Reinhardt was gone beyond humanity, white face impa.s.sive as he stumped towards Detlef on heavy feet.

The Trapdoor Daemon yanked the chandelier chain, and it came loose of its eyehooks. The chandelier was unsteady, dropping the stubs of last night's candles into the stalls as Malvoisin hauled on the chain. It was fixed to the ceiling by only the central hook, and plaster dust was powdering out from its mooring as the chandelier crowded up close, anchoring the chain.

Reinhardt had his hands on Detlef, and had lifted him up, ready for a throw.

'Quick,' the Trapdoor Daemon hissed, giving her the chain.

She was over the side like a sailor, and hurtling through the air, booted feet first. There was a whistle in her ears as her hair streamed out, and she swayed unsteadily as she tried to aim for Reinhardt's expanse of chest.

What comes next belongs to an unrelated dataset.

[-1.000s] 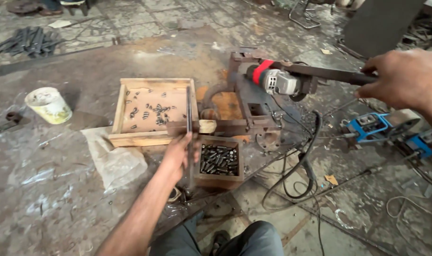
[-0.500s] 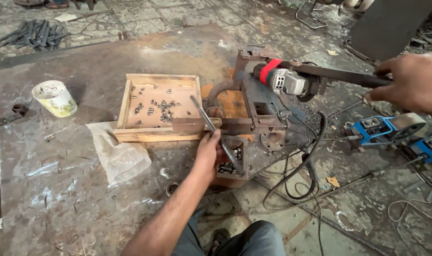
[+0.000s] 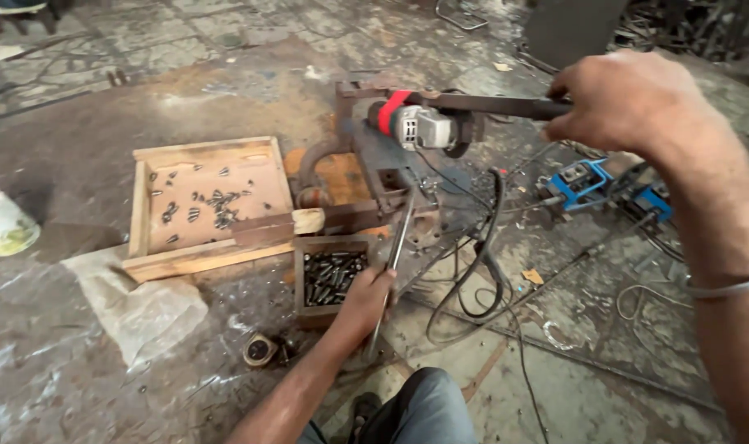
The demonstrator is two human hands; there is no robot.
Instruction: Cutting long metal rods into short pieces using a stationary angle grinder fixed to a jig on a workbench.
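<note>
in the head view we look down on a stained concrete floor (image 3: 128, 107) where we sit, one knee in grey trousers (image 3: 424, 407) at the bottom edge. our left hand (image 3: 366, 300) is closed around a thin metal rod (image 3: 397, 247), which slants up from the hand toward the rusty cutting jig (image 3: 374, 164) in the middle of the frame. our right hand (image 3: 629, 103) is raised at the upper right, fingers wrapped round the end of a dark lever bar (image 3: 494, 105). an angle grinder (image 3: 416, 125) with a red band and a silver head is fixed to that bar, above the jig.

just left of the left hand sits a small wooden box (image 3: 332, 279) full of short dark metal pieces, touching the front of a wider, shallow wooden tray (image 3: 206, 205) that holds a thin scatter of the same pieces. a crumpled sheet of clear plastic (image 3: 140, 308) lies in front of the tray, and a white paint tub (image 3: 3, 222) stands at the left edge. black cables (image 3: 481, 255) loop on the floor to the right of the rod, and two blue metal clamps (image 3: 584, 182) lie beyond them under our right forearm. a small round object (image 3: 259, 351) lies near our left forearm; we cannot tell what it is.
</note>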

She heard herself shouting.

The Animus was settled immediately.

The host had been in an excited state when the attachment was made. His confused feelings for Eva were easy to convert into feelings against Detlef.

Detlef had always been in the younger actor's way, keeping him from the leading roles. Years of losing fights and fair maidens and applause to Detlef Sierck had bitten deep into the good humour and big heart of Reinhardt Jessner.

The axe had come apart in his hands, a pretend weapon with no real use, but Detlef was stunned.

Feeling the host's muscles pumping, the Animus lifted Detlef high, preparing to toss him forever from the stage, to break his back on the rows of chairs in the stalls.